And the “high kid in his garage” is not the only one who cannot compete. If the cannabis market becomes corporatized, most of the profit from marijuana sales will go to shareholders.
Green said he knows many Humboldt families who can afford to live the way they like, on their properties far out in the country, only because of the money they make from their one dependable cash crop: marijuana.
“They are going to have to leave once the margins are gone,” Green said. “The miners have to leave the hills when the gold runs out.”
However, with the recession, the gold may have run out in California. With the unemployment rate at an astounding 12.4 percent as of this past August (It was four point nine percent in August 2006), proponents of Prop 19 argue that the legalization of marijuana may help the damaged economy.

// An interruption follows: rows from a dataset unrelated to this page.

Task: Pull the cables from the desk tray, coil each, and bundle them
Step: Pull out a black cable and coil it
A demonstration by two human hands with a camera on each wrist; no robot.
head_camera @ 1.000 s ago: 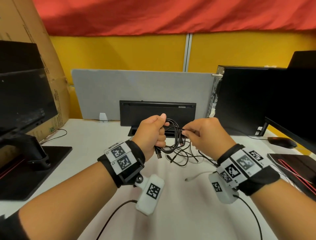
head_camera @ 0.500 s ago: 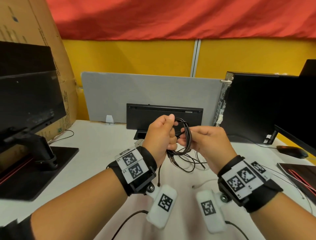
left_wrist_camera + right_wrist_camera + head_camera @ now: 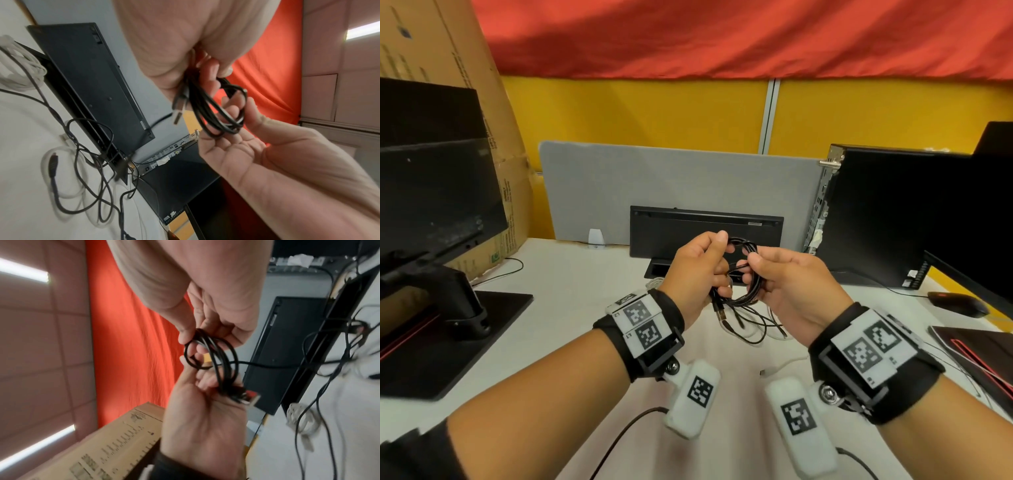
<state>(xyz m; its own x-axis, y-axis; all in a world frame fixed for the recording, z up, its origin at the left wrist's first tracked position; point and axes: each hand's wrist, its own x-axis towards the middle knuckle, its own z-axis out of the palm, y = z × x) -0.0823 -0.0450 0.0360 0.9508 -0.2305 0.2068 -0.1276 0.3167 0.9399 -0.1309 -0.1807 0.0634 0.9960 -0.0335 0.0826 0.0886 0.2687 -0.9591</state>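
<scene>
The white worktop [image 3: 571, 284] carries a black tray [image 3: 657, 270] at its rear and loose cables [image 3: 82, 186] in front of it. Above these, the left hand [image 3: 697, 270] grips a black coil [image 3: 748, 291], fingers curled round its strands. The right hand [image 3: 791, 287] pinches the coil's other side.

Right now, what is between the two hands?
In the head view, the black cable coil sits between the left hand and the right hand; both grip it above the desk.
</scene>
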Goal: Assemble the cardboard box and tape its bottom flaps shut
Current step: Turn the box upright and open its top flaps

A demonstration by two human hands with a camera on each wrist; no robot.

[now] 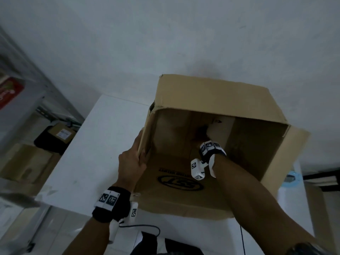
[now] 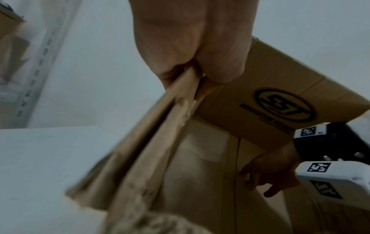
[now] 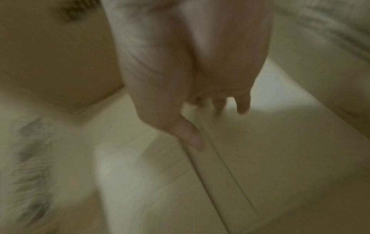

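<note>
A brown cardboard box (image 1: 211,92) printed with an SST logo (image 1: 181,183) lies on its side on the white table (image 1: 103,144), its open end toward me. My left hand (image 1: 132,159) grips the edge of the box's left wall (image 2: 160,126), fingers curled round it. My right hand (image 1: 202,134) reaches deep inside the box. There its relaxed fingers (image 2: 260,182) touch the inner flaps (image 1: 220,126) at the far end. In the blurred right wrist view the thumb (image 3: 190,136) lies along a flap edge (image 3: 220,174). No tape is in sight.
A metal shelf at the left holds a small labelled carton (image 1: 60,134), and a larger brown box (image 1: 25,162) stands below it. A blue and white object (image 1: 292,179) sits past the box's right flap. A black cable (image 1: 143,226) hangs near my body. A white wall is behind.
</note>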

Policing marijuana-related crimes costs the state money it would save with the implementation of Prop 19, Kaun said.
“There is no question this bears on the legal system and that would go away,” he said. “There is no question that would be tremendous savings to the state. Whatever the extent, the state is using resources to police this — and that figure isn’t zero.”
In fact, the figure the state spends on marijuana-related law enforcement is far from zero, Nison said.
“Cannabis prohibition has failed. We are arresting 60,000 people a year in California alone,” Nison said. “We are wasting $60 million in law enforcement costs and we are not reaping the benefits of a $14 billion industry by getting any of the tax dollars from it.”
However, Roger Salazar, communications director of the “No on Prop 19” campaign, said that the initiative’s language leaves massive loopholes and gray areas in terms of taxation and law enforcement.
“The initiative doesn’t do any of things it claims it will do,” he said. “It won’t tax, regulate or control marijuana in the way proponents claim. It won’t generate the kind of revenue proponents say that it will.”
In Salazar’s view, the flaw is that there is no uniform statewide tax system, or uniform statewide legal system, set up to deal with the proposed legalization.
“The biggest concern is that the day after this initiative passes, if it were to pass, you’d be able to possess marijuana, you’d be able to use marijuana, you’d be able to drive with marijuana, you’d be able to grow it and cultivate it,” Salazar said. “But there is nothing set up that would guarantee that Californians would receive the potential benefits that would compensate for the downside of increasing marijuana usage throughout the state.”
Nison argues that competition in the market will force counties to establish taxation and regulation of marijuana. He pointed to the fact that eight or nine cities already have a recreational tax for marijuana on the ballot in the event of Proposition 19 passing.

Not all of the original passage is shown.